→ **Task statement**: Only those lines in the data below from the line containing "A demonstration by" through the line containing "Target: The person", both included, should be restated word for word.

→ **Input data**:
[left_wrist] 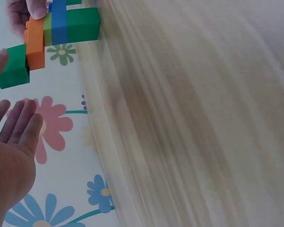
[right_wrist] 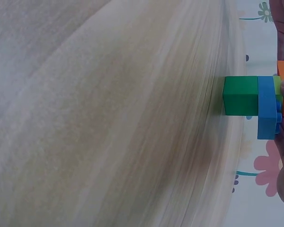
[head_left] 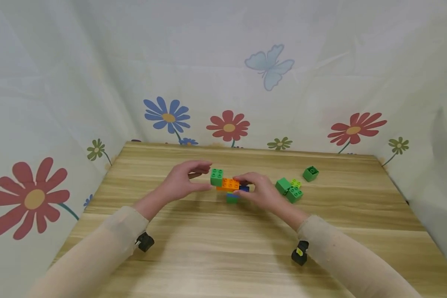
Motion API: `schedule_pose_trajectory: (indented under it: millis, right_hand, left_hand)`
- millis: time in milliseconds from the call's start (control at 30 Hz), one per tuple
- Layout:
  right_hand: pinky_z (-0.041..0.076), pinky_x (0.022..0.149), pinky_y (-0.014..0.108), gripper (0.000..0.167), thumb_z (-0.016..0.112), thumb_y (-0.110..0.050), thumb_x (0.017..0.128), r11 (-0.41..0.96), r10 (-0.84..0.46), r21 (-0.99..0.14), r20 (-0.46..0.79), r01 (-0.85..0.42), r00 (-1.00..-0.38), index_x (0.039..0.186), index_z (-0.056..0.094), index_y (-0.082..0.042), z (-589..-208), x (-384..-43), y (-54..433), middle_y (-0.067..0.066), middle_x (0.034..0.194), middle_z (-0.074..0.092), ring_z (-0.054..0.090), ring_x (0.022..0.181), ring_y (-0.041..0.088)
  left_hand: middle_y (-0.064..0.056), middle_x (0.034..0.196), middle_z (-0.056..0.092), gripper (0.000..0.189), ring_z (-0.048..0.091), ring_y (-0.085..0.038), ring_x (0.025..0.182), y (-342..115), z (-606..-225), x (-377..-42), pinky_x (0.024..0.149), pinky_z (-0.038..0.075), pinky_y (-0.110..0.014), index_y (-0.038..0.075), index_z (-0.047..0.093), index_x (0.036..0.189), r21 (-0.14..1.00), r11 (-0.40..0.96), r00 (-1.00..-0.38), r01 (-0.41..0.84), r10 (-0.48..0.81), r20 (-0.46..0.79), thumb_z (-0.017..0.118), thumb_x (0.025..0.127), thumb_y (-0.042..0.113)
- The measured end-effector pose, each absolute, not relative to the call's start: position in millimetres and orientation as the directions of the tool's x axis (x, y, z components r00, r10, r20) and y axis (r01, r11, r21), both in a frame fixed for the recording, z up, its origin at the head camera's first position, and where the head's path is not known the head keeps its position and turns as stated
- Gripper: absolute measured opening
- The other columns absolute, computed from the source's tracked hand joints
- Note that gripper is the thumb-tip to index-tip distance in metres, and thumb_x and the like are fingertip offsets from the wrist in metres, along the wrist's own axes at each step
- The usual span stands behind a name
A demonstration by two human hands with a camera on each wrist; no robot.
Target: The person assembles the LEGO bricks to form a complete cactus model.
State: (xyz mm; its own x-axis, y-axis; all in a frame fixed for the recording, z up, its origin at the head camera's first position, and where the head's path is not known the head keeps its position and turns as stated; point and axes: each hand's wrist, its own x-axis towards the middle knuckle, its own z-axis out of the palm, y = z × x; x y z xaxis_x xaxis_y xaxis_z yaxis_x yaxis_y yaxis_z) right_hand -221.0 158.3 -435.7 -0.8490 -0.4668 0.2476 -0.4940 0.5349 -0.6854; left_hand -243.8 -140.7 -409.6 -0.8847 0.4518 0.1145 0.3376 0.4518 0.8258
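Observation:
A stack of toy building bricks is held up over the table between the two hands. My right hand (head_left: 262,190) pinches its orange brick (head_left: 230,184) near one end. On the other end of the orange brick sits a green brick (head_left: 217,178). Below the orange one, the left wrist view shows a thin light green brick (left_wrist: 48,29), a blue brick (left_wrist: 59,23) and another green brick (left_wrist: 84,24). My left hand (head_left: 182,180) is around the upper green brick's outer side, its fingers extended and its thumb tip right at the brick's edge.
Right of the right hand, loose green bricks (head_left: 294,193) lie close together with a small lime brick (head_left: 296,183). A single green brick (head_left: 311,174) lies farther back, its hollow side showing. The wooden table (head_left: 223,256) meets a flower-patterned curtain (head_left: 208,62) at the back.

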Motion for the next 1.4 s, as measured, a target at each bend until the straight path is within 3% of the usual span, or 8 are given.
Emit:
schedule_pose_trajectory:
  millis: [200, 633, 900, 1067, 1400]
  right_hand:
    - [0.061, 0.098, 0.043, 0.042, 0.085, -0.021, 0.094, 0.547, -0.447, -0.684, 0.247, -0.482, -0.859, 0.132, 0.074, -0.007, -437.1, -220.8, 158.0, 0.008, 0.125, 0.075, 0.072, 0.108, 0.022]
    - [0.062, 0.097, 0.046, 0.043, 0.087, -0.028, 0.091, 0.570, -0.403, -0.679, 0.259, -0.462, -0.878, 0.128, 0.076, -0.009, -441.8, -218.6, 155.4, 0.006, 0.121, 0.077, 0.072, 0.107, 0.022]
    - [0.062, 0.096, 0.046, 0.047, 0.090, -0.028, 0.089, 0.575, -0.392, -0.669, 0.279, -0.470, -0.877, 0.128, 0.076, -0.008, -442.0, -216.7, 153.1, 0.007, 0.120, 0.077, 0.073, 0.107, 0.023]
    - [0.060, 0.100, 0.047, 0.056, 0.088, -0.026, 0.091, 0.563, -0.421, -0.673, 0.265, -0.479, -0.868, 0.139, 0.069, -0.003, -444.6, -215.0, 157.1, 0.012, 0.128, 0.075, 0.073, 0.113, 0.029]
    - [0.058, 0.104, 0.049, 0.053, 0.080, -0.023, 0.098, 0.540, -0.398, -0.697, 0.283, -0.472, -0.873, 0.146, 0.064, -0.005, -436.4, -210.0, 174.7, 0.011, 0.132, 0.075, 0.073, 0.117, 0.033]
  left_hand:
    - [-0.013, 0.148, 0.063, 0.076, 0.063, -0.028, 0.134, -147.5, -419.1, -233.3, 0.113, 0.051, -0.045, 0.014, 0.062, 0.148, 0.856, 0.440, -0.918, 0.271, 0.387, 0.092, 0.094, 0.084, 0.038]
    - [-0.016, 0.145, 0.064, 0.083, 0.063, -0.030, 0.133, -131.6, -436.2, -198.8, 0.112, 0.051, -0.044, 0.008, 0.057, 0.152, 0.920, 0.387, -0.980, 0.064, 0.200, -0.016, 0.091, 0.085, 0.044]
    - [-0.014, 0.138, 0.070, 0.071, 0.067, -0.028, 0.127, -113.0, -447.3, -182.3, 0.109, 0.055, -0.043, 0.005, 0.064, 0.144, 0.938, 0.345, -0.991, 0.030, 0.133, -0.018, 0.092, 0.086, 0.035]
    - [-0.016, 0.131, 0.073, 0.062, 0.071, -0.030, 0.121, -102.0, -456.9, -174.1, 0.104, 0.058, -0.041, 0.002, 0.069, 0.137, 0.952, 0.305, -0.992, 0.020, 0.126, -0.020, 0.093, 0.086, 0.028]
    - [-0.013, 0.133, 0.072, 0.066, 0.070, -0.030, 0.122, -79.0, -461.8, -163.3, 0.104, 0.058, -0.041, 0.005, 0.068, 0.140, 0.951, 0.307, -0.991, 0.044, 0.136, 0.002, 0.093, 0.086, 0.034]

→ **Finished exercise**:
A demonstration by two human hands with a camera on each wrist; no robot.
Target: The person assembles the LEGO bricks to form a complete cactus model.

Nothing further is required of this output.